• **Problem to solve**: Consider the records below. How many of their lines include the word "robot"? State the number and nothing else.
Given data Block Start
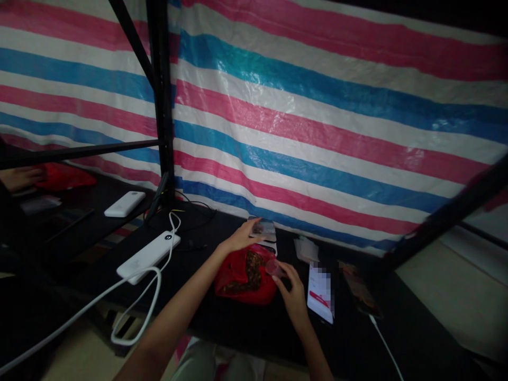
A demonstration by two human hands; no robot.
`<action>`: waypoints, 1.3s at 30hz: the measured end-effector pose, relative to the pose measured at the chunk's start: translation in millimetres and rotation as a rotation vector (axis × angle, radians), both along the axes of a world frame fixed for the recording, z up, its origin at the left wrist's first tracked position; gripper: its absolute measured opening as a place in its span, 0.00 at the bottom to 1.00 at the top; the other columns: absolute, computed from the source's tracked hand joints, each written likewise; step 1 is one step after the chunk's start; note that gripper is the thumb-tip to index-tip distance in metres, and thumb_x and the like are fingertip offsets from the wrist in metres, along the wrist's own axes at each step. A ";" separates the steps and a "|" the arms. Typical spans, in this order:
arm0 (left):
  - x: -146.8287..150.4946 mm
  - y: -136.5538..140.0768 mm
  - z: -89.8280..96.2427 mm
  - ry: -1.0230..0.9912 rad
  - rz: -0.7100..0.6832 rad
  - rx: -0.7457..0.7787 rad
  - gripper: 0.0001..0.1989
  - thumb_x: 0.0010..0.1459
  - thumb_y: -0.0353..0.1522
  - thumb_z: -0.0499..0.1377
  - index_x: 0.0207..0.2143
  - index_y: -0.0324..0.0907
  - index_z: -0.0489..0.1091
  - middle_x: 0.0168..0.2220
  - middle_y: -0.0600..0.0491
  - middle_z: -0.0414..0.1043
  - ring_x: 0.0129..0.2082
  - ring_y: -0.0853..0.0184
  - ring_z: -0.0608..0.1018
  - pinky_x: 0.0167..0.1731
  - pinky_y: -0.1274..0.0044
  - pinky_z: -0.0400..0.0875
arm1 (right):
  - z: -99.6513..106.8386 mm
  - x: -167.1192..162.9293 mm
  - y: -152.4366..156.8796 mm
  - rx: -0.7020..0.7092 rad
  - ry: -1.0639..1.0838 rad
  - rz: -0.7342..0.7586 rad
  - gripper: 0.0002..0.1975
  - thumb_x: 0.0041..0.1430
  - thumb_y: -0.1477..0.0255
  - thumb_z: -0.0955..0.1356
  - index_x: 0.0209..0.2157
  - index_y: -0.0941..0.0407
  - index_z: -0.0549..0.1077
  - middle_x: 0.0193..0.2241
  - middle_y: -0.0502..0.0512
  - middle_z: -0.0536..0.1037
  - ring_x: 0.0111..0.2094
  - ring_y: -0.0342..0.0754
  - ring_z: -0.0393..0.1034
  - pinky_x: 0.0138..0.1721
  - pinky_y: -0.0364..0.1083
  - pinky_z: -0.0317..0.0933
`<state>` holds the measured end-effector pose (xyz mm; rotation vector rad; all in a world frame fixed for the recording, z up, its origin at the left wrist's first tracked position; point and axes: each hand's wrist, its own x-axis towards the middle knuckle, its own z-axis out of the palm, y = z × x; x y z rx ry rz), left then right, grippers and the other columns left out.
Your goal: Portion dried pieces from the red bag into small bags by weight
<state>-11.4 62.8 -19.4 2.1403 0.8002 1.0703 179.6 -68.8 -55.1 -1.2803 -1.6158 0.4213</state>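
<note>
A red plastic bag [264,293] lies on the black table with its mouth open, showing loose brown dried material [254,270] inside. Over its right edge, my right hand [292,288] pinches a small round clear plastic cup [273,266] between thumb and fingers. My left hand [242,236] is stretched past the bag's far side, thumb and fingers spread at the left edge of a flat, shiny rectangular object [265,227]. Whether those fingers press on it is hard to tell in the dim light. A white edge shows beneath that object.
Right of the bag lie a small clear plastic packet [306,248], a lit phone [320,293] and a dark phone [362,291] on a cable. A white power bank [148,256] with a looping cable is at left. Another person's hand [21,179] touches a red bag [65,176].
</note>
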 end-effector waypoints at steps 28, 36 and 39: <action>-53.4 -91.6 -53.2 -0.026 0.613 -0.261 0.07 0.55 0.24 0.43 0.34 0.41 0.56 0.28 0.50 0.69 0.28 0.66 0.73 0.30 0.76 0.63 | 28.1 -38.0 22.3 0.049 -0.981 0.273 0.16 0.52 0.83 0.61 0.42 0.57 0.66 0.40 0.58 0.71 0.43 0.50 0.64 0.45 0.49 0.59; -50.5 -93.1 -55.9 -0.239 0.563 -0.229 0.04 0.57 0.26 0.43 0.32 0.42 0.54 0.24 0.53 0.67 0.24 0.69 0.71 0.25 0.80 0.61 | 22.8 -60.4 22.4 -0.015 -0.789 0.356 0.18 0.51 0.80 0.63 0.45 0.55 0.65 0.42 0.57 0.70 0.47 0.51 0.63 0.48 0.52 0.58; -50.4 -93.5 -55.0 -0.311 0.542 -0.230 0.04 0.58 0.28 0.42 0.31 0.42 0.54 0.24 0.54 0.66 0.23 0.70 0.71 0.24 0.80 0.61 | 19.0 -65.5 24.0 -0.039 -0.692 0.387 0.18 0.51 0.79 0.64 0.45 0.53 0.66 0.44 0.56 0.70 0.48 0.51 0.62 0.49 0.52 0.57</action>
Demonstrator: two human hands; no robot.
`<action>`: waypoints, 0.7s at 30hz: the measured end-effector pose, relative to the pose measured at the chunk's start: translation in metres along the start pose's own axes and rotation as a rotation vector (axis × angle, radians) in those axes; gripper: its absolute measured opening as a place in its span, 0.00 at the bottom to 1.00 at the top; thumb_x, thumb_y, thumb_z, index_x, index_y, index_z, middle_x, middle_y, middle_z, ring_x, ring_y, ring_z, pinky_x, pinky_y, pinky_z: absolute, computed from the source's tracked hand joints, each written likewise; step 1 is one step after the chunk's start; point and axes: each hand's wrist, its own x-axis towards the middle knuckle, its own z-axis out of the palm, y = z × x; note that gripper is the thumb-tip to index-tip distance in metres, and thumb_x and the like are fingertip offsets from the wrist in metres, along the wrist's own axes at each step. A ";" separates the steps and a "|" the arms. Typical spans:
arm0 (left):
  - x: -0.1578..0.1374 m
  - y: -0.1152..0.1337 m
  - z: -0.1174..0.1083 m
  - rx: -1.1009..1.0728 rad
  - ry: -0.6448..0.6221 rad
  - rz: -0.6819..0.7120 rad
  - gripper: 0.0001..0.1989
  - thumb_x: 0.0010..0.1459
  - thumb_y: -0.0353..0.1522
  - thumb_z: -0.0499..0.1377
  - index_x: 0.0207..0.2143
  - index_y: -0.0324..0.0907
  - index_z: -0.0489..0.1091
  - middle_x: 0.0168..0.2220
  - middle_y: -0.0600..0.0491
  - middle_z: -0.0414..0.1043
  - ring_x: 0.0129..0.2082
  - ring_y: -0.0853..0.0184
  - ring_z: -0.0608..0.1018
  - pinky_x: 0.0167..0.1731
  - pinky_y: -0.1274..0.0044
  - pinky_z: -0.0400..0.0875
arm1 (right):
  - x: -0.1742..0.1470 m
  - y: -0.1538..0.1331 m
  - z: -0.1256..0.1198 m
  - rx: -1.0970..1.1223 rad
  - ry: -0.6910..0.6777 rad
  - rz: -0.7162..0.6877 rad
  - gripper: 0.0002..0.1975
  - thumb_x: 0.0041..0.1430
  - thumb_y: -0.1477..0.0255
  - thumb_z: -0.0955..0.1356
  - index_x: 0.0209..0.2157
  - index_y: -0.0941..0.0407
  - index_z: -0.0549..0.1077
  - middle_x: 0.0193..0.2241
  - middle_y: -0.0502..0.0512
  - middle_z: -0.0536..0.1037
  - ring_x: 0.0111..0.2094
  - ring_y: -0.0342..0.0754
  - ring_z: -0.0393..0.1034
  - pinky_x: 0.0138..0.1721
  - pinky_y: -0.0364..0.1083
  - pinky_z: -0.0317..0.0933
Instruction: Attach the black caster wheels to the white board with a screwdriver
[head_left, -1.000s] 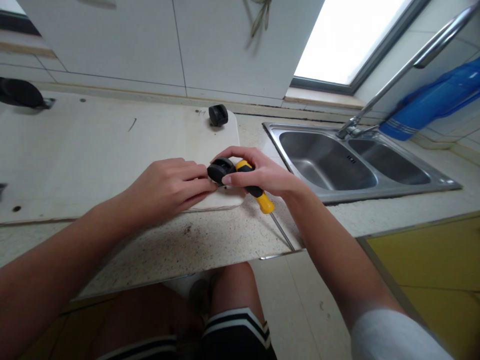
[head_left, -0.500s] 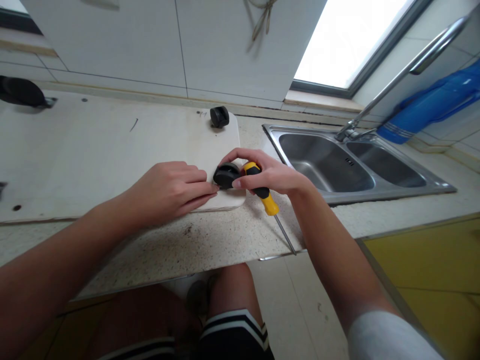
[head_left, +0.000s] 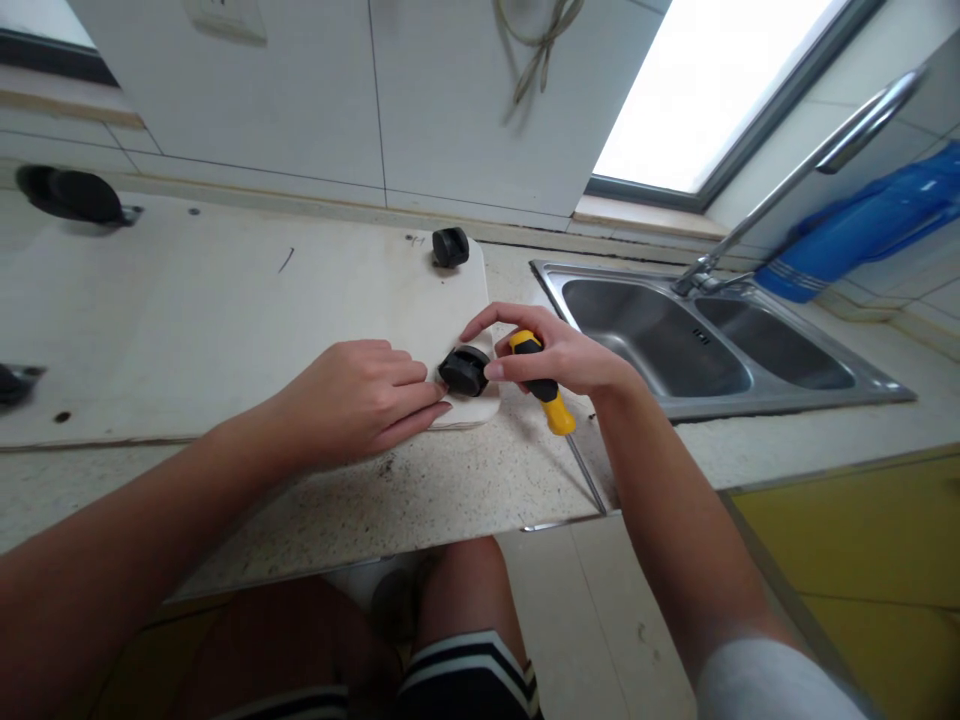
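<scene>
Fingers of your right hand point(head_left: 570, 352) wrap the screwdriver point(head_left: 559, 412), its shaft toward 5 o'clock, while the thumb meets the caster point(head_left: 463, 372) and the index finger arches above it. The caster stands at the board's point(head_left: 225, 330) 4 o'clock corner. Your left hand point(head_left: 379, 395) lies at the caster's 9 o'clock, fingertips down beside its base; whether they pinch anything cannot be told. The step appears to be lining up the caster: keep its base flat, steady it with the left fingertips, and keep the shaft clear. At the second caster's point(head_left: 450, 247) 9 o'clock, a mark point(head_left: 416, 241) resembles "H", uncertainly; farther along lies a plain stroke point(head_left: 286, 261). No brand is legible.
</scene>
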 end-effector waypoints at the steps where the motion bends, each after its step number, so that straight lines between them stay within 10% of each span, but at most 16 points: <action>1: 0.000 0.001 0.000 0.017 0.010 -0.002 0.16 0.77 0.35 0.57 0.36 0.42 0.80 0.28 0.54 0.75 0.28 0.64 0.75 0.32 0.68 0.65 | -0.002 0.000 -0.001 0.042 0.032 -0.003 0.26 0.58 0.58 0.81 0.51 0.57 0.78 0.21 0.41 0.71 0.21 0.39 0.65 0.22 0.39 0.55; 6: 0.001 0.007 0.003 0.081 0.075 -0.004 0.15 0.76 0.35 0.58 0.34 0.43 0.78 0.28 0.55 0.74 0.27 0.64 0.74 0.30 0.68 0.65 | -0.005 0.001 -0.010 0.234 0.411 -0.183 0.22 0.57 0.53 0.78 0.25 0.54 0.72 0.19 0.46 0.67 0.19 0.39 0.60 0.20 0.43 0.49; 14: -0.004 0.009 0.009 0.136 0.176 -0.032 0.15 0.76 0.34 0.57 0.33 0.43 0.76 0.24 0.58 0.72 0.22 0.67 0.74 0.23 0.69 0.61 | 0.036 -0.071 -0.021 0.233 1.192 -0.705 0.21 0.57 0.54 0.74 0.22 0.49 0.63 0.20 0.46 0.60 0.20 0.43 0.54 0.22 0.47 0.48; 21: -0.004 0.011 0.010 0.144 0.202 -0.031 0.13 0.75 0.34 0.57 0.35 0.42 0.76 0.23 0.59 0.71 0.19 0.67 0.72 0.20 0.69 0.62 | 0.077 -0.117 0.027 -0.386 0.995 -0.925 0.23 0.70 0.69 0.73 0.23 0.50 0.61 0.20 0.46 0.66 0.22 0.45 0.61 0.30 0.48 0.54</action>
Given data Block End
• **Exercise answer**: 2